EXERCISE REQUIREMENTS:
Could you retype all of the data below exactly as given?

RECORDED INFORMATION:
§ §
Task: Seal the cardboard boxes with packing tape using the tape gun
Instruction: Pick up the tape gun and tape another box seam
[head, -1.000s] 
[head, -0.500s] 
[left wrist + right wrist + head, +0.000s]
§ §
RESULT OF THE TASK:
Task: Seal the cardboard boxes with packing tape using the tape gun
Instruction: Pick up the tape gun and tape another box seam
[head, -1.000s] 
[head, -0.500s] 
[left wrist + right wrist + head, +0.000s]

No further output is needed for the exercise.